The Square root rule
I’ve been doing a lot of research and reading about dyslexia and came across an absolutely amazing book that has just changed my whole understanding of dyslexia. Its called The Dyslexic Advantage: Unlocking the Hidden Potential of the Dyslexic Brain
There are some many insightful chapters about the nature of the dyslexic brain including one that explains how difficult it is for dyslexics to undertake procedural learning i.e. learning how to do something, and learning it to the point where it is automatic, so you know how to do it instinctively.
The authors, Brock Eide and Fernette Eide, have coined something that they refer to as the square root rule based on lots of research.
The rule essentially gives the following guide: it takes the square root longer to learn something if you are dyslexic than if you aren’t. So if its takes 10 hours for a person without learning difficulties to learn something, it would effectively take a dyslexic 100 hours to learn the same task. Sobering!
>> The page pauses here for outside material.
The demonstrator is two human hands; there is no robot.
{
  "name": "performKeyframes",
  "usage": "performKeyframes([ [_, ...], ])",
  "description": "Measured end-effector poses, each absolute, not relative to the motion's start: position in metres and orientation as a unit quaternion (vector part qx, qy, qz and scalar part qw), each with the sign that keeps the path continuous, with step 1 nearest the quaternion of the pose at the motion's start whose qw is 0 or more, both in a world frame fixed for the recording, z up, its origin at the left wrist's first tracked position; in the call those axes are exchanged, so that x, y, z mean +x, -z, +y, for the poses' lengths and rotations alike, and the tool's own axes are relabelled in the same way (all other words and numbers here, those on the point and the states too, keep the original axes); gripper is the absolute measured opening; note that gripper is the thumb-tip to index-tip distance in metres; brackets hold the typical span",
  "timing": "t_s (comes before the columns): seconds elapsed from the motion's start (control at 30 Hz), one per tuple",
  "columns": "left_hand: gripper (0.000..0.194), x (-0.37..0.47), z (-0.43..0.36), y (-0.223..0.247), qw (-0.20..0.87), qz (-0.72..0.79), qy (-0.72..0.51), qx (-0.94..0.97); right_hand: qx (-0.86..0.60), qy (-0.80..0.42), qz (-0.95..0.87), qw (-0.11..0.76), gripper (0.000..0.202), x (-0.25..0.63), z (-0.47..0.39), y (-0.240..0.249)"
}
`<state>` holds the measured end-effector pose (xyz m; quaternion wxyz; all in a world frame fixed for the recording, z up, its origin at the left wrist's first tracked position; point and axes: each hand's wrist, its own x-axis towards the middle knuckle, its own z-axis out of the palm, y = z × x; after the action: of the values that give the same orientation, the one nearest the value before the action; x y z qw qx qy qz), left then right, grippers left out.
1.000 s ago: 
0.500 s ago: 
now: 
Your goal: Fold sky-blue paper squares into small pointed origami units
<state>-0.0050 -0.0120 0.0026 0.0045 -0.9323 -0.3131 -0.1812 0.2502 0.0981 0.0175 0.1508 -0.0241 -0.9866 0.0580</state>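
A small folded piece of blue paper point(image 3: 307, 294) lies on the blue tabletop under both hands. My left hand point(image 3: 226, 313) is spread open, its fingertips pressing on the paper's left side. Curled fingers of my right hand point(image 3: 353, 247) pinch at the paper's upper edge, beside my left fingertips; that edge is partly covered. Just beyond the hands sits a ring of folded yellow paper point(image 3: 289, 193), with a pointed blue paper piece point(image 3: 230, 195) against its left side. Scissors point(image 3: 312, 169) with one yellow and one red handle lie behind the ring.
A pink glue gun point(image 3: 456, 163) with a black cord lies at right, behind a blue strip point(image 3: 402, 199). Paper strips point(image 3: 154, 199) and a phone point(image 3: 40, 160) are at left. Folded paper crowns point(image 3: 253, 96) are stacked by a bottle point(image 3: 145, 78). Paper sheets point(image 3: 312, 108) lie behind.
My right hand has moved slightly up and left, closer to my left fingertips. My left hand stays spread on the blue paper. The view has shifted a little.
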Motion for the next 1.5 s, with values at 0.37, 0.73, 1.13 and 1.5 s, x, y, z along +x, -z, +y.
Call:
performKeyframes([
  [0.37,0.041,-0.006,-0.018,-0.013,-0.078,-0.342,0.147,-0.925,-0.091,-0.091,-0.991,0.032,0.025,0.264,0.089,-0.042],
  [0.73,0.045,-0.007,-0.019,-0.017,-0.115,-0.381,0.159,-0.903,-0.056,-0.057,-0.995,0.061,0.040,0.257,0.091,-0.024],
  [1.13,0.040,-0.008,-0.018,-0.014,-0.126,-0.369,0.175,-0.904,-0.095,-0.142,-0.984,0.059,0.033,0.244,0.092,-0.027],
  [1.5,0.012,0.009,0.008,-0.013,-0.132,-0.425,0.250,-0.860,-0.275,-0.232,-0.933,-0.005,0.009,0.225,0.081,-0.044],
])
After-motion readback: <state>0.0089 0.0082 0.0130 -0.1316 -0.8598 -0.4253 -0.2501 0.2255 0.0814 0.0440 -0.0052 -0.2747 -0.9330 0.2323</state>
I practically shouted “Aha” loud. You see now I understand even more deeply why spelling patterns are a challenge, why times tables are a challenge and indeed why concepts come quickly to my daughter and then seem to disappear just as fast. Indeed, now I fully understand what is meant when they say repetition is the most critical of the learning strategies.
I understand also that my daughter is not pretending and also, that the concepts will eventually stick. We just need to keep at it.